JOHN BRETT, A.R.A.
In the Channel Islands (Moulin Huet Bay)
(Reigate 1831-1902 London)
Oil on canvas. 28 ⅜ x 48 ¼ in. (72 x 122.5 cm.)
Signed and dated ‘John Brett 1876’ (lower left)
PROVENANCE -
Joseph Chamberlain, MP (1836-1914)
His son Sir (Joseph) Austen Chamberlain, KG, MP (1863-1937).
With Thomas Agnew & Sons.
Christie’s, 21 June 1918, lot 97 (25 guineas to Mitchell).
Inherited by the present owners.
EXHIBITED -
Royal Birmingham Society of Artists, 1876, no. 111, as In the Channel Islands.
LITERATURE -
Birmingham Daily Post, 21 August 1876, p. 5 'Mr Brett is, of course, represented ... with a new and admirable work, painted for Mr Chamberlain, MP - a coast scene, with boats preparing to put off, in the early morning'.
Birmingham Daily Post, 28 August 1876, p. 5 'one of Mr Brett's very finest works, "In the Channel Islands" (111), in which rock, and sand, and sea are painted, as Mr Brett alone can render them'.

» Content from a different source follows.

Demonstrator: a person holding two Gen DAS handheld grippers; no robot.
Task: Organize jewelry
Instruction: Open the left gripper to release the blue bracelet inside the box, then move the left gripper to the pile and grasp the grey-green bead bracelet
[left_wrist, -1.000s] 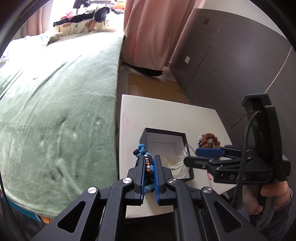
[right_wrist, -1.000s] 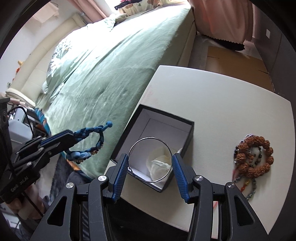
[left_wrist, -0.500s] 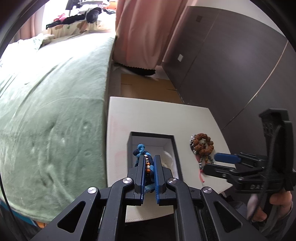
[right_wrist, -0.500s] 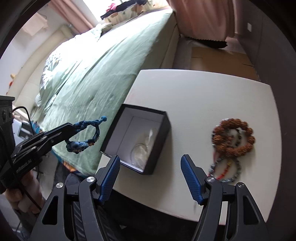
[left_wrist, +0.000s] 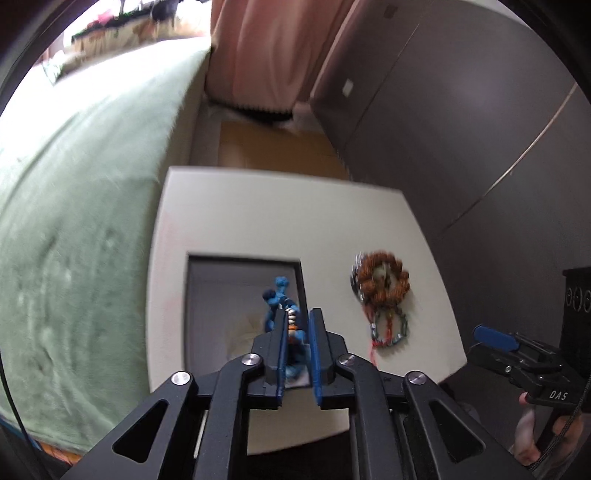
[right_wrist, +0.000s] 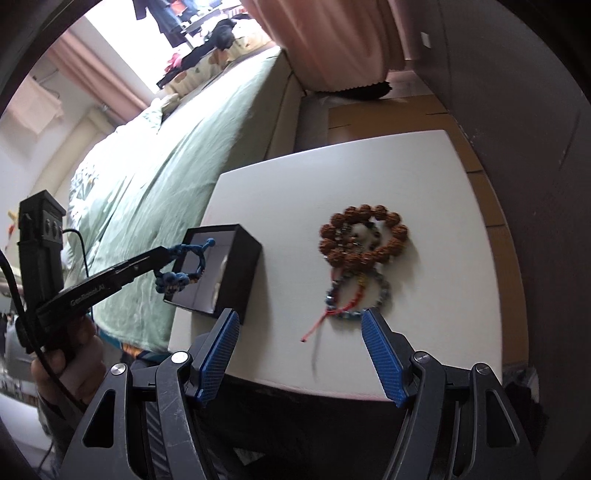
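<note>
Blue braided bracelet (left_wrist: 277, 301) sits between the left gripper (left_wrist: 298, 332) pads over the black box (left_wrist: 192, 314), near its right wall. Jaws have just been opening, and the right pad looks clear of the cord, so I read it as released. Risk: cord snags on the pad or drapes over the wall instead of dropping in. Right gripper (right_wrist: 301, 334) gapes wide, empty, above the bead pile (right_wrist: 360, 242) on the white table (right_wrist: 424, 177). Risk: tangled strands lift together.
</note>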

C. Payne, John Brett, Pre-Raphaelite Landscape Painter, New Haven and London, 2010, no. 773, as Icart Point, Guernsey.
In the late summer and autumn of 1874, the Brett family went to Guernsey for the annual ‘painting campaign’. The trip resulted in several smaller paintings exhibited that year, and in 1875, four or five larger, more ambitious pictures, including his seven foot wide Spires and Steeples of the Channel Islands set in Moulin Huet Bay (location untraced), and On the Coast of Guernsey, dated 1875 and inscribed 'from the cliffs over Moulin Huet' on the back, which is slightly smaller than this (Birmingham Museum and Art Gallery). The larger picture caught the attention of John Ruskin, who praised the 'extreme distance' captured by Brett as 'the best bit of sea and atmosphere in the rooms. The paint [is] ... laid on with extreme science in alterations of colour'.

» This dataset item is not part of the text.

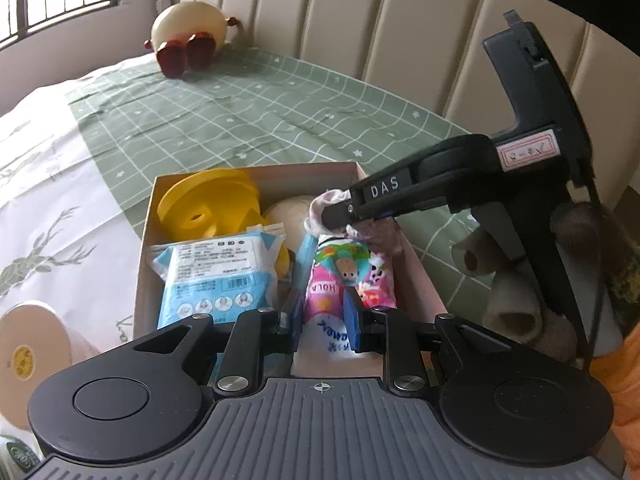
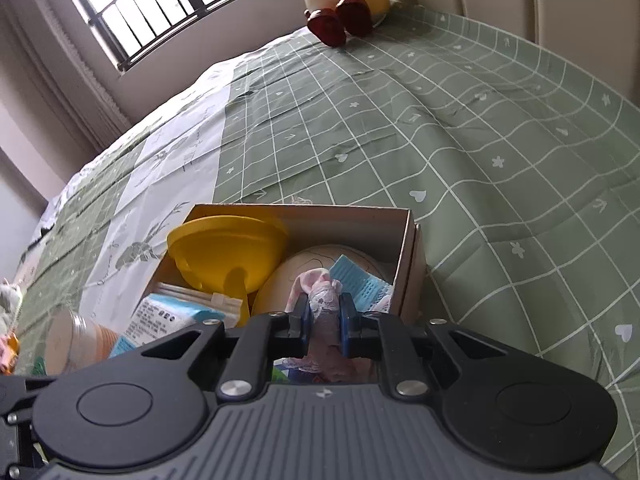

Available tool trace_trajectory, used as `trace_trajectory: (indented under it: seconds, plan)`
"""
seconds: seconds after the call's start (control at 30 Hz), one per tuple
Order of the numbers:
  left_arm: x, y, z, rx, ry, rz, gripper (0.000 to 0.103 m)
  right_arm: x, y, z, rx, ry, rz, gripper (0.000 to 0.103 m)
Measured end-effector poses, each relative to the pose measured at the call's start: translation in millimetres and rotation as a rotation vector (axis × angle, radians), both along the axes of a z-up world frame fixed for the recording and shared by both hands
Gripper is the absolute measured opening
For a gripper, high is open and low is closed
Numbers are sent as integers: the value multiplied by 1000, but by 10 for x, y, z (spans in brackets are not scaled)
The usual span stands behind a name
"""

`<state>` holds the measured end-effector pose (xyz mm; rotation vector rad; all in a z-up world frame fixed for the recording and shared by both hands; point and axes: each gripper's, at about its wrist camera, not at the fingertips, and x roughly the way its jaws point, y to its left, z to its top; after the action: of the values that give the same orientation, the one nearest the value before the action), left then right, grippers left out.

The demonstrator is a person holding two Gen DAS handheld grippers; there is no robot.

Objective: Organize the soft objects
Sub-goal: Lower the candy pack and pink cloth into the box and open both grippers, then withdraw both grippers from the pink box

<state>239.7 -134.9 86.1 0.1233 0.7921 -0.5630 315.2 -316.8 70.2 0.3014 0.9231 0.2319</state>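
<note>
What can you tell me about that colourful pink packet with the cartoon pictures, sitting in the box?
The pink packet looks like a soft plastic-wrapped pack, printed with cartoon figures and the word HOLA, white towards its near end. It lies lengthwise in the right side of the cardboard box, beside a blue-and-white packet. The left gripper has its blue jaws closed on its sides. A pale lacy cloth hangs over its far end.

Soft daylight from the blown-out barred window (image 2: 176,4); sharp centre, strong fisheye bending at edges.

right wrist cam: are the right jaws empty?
No. The right gripper is shut on a pink lacy cloth, bunched between its blue pads above the cardboard box.
</note>
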Motion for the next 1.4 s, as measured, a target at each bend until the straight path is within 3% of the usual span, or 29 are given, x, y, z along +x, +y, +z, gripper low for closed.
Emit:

This painting, exhibited in 1876, is the last from his 1874 trip to Guernsey, a location that inspired several of Brett's best paintings. By now, Brett was at the outset of what he later described as his 'Heyday', when he was made Associate of the Royal Academy, where his pictures were regularly accepted for exhibition and sold for £1200 apiece.

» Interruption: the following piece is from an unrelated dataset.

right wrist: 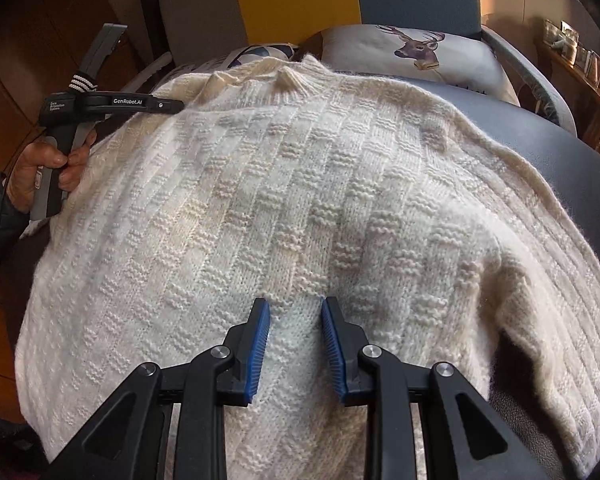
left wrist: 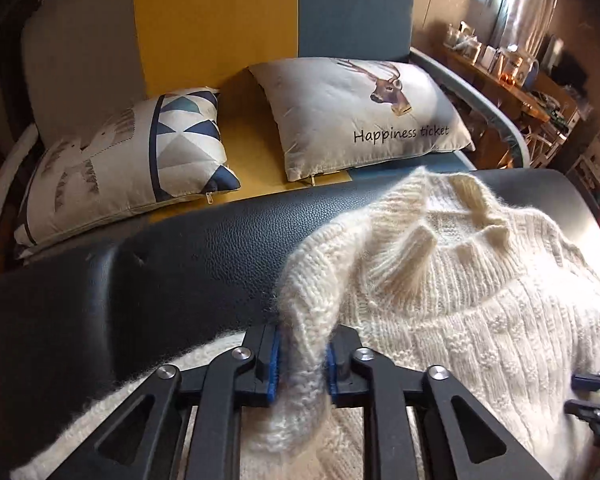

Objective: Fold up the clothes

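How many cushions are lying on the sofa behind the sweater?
2. The triangle-pattern cushion lies on the left; the deer cushion with "Happiness ticket" lies on the right. The sweater may hide others.

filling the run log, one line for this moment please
left tongs: shut on cream knitted sweater fold | right tongs: open over sweater body | surface: black leather top

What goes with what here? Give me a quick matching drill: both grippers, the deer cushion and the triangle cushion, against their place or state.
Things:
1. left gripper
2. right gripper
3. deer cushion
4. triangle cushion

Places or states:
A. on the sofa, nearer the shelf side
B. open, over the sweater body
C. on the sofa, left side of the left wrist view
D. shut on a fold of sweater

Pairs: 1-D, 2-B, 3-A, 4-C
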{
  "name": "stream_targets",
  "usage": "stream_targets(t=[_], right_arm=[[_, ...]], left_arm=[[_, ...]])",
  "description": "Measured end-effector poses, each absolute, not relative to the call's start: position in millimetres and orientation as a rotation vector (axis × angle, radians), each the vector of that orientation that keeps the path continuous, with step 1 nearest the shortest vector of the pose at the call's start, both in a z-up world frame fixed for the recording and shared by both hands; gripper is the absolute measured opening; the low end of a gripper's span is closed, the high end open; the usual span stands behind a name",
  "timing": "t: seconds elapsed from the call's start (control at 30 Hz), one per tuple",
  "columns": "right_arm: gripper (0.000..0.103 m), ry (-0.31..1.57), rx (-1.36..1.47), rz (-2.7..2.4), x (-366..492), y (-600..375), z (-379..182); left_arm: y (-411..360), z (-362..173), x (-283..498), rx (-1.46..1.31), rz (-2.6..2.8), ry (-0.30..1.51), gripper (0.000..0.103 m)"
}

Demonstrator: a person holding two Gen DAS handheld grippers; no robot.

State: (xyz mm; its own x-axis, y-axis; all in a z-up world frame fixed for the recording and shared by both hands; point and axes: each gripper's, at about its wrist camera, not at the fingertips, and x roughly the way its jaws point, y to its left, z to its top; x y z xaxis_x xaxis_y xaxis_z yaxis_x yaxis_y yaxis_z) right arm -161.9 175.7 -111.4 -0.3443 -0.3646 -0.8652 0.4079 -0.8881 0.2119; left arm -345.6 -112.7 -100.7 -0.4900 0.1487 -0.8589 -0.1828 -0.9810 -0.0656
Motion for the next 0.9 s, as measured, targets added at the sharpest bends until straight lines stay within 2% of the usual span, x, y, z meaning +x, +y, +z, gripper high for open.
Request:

Brett's love of geology led him to explore wilder shores, especially at low tide. As an experienced sailor, Brett was better able to reach pristine, unknown parts of the British coast, where he found (as he said pithily) that 'sentiment in landscape is chiefly dependent on meteorology.' Man, if he appeared at all, was small in his landscapes; nature was master.